‘Not in my backyard’ attitude doesn’t work with drug addiction
By Steven Kassels, Special to the BDN
Posted March 06, 2014, at 2:34 p.m. Bangor Daily News
NIMBY — “not in my backyard” — is the rallying cry when asked if there is a drug problem in one’s neighborhood.
“Sure, maybe we have a problem, but it’s really worse in the next town over.” Or maybe it’s “the next state over.”
That’s just malarkey — it’s in all of our yards, and it does not matter whether we live in the city, suburbia, the mountains or Down East Maine. It is everywhere.
The national annual cost of illegal drug use related to law enforcement, crime, judicial proceedings, incarceration, emergency room visits, hospitalizations, lost job productivity and workers compensation exceeds $180 billion.
The cost to treat one Maine heroin addict in an outpatient, medication-based treatment center with frequent random drug testing is approximately $3,000 per year, while incarceration costs more than $50,000 per year.
Even if one wants to ignore the scientific evidence that treating a heroin or “oxy” addict with a replacement medication is not simply trading one addiction for another, one cannot deny the documented fact that patients who enter into treatment have at least an eight–fold decrease in criminal activity.
Here are some statistics in Maine:
— The number of residents seeking treatment for prescription drug abuse tops the nation.
— Maine’s Medicaid cutbacks leave 400 patients with no access to state-funded treatment.
— More than 7 percent of babies born are addicted to opiates.
— Fatal heroin overdoses quadrupled from 2011 to 2012.

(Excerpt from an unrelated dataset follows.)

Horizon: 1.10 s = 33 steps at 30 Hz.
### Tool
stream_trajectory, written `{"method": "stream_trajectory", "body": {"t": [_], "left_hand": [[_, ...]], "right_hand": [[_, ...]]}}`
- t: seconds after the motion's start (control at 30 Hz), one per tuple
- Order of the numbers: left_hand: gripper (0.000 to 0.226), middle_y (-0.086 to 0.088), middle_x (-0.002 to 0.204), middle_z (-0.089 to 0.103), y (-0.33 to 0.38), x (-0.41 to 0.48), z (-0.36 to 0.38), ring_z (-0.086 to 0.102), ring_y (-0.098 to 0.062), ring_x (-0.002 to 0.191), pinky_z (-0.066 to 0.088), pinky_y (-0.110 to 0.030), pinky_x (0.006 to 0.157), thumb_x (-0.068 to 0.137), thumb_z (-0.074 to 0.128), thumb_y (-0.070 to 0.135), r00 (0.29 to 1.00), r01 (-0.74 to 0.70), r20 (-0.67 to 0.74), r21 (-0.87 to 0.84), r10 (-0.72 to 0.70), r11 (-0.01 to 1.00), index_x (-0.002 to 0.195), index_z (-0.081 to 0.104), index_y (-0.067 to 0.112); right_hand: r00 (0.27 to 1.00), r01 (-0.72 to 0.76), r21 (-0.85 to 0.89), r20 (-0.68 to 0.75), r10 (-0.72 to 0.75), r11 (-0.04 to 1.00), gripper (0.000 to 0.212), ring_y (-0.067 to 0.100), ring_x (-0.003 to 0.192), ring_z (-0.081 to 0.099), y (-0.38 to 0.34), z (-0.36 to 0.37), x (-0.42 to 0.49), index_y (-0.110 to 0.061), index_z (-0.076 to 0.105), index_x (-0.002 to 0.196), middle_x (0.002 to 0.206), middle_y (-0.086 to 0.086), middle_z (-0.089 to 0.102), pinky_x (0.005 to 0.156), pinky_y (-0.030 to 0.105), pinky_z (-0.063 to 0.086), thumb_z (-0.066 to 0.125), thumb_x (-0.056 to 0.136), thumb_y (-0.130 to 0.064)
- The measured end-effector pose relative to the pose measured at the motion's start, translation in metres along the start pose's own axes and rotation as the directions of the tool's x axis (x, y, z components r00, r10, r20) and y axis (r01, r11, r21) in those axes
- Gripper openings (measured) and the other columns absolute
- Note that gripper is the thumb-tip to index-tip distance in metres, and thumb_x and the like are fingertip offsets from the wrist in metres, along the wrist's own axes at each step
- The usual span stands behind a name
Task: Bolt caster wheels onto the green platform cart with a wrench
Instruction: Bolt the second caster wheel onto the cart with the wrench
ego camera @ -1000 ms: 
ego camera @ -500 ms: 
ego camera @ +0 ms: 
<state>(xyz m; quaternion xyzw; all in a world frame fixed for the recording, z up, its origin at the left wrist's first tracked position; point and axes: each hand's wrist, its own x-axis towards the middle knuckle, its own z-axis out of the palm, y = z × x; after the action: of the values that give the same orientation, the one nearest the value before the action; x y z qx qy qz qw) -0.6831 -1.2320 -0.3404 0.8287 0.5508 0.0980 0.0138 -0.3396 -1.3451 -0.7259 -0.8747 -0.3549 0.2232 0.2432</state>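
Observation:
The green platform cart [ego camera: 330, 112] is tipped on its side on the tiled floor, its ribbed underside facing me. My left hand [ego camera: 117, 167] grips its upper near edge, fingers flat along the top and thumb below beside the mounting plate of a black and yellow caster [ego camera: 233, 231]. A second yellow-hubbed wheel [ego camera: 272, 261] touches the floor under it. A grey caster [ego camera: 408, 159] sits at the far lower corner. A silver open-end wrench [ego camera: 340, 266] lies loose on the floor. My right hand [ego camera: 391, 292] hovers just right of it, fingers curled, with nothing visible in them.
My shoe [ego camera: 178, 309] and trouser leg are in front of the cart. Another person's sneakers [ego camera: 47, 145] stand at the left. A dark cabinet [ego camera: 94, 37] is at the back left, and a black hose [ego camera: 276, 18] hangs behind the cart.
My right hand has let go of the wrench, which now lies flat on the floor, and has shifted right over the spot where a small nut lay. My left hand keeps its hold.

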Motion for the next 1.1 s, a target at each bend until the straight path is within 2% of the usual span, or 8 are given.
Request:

— More people die of drug use than from motor vehicle accidents.
— Maine drug-induced deaths exceed the national rate.
As a nation, we have tried to cut back on the drug supply for decades, yet we are again facing a heroin and opiate epidemic in New England. We can incarcerate all the current drug pushers, big and small, and we can continue to burn the fields in the countries that produce opium. But the profits of drug production and distribution are so great that others rapidly fill the void.
Expanded access and funding for treatment makes fiscal sense, regardless of whether we believe addiction is a disease or a weakness of moral character.
It is time for our politicians to lead by educating through scientific fact and not out of fear. I commend Gov. Peter Shumlin of Vermont for spending his entire State of the State address on this essential economic issue and his call to attack the epidemic on the demand side through treatment. He recognizes that putting more “addicts” in jail may make us feel good in the short term but does not solve the problem.
Gov. Paul LePage, in contrast, focused on expanded law enforcement and judicial response. Unlike many other governors from both parties, he apparently opposes placing the life-saving drug Naloxone in the hands of first responders and others to treat heroin and opiate overdoses.
Naloxone availability will not send the wrong message to heroin addicts that they can use the drug with impunity; heroin users, who are sons and daughters, are dying because the heroin on the street is stronger than they think or cut with other opiates. Without Naloxone readily available over the past couple years there has been a quadrupling of heroin overdoses; so when our politicians state that increasing Naloxone availability will lead to more drug use, well, it’s just baloney.
We allow for life-saving medications and oxygen to be readily available to treat diabetics and smokers with emphysema without speculating that, by doing so, we encourage more smoking or poor dietary compliance.
As the death of Philip Seymour Hoffman has again reinforced, drug addiction is an equal-opportunity disease and has no socioeconomic boundaries. This is not a problem of the welfare state or the poor or less fortunate. Making treatment available should be worn as a badge of honor, no different than establishing a cancer treatment center or cardiac center. NIMBY no longer works.
Dr. Steven Kassels resides in Southwest Harbor and Boston. He has been board certified in addiction medicine and emergency medicine and currently serves as medical director of community substance abuse centers throughout New England, including in Portland and Lewiston. He recently authored the book, “Addiction on Trial: Tragedy in Downeast Maine.”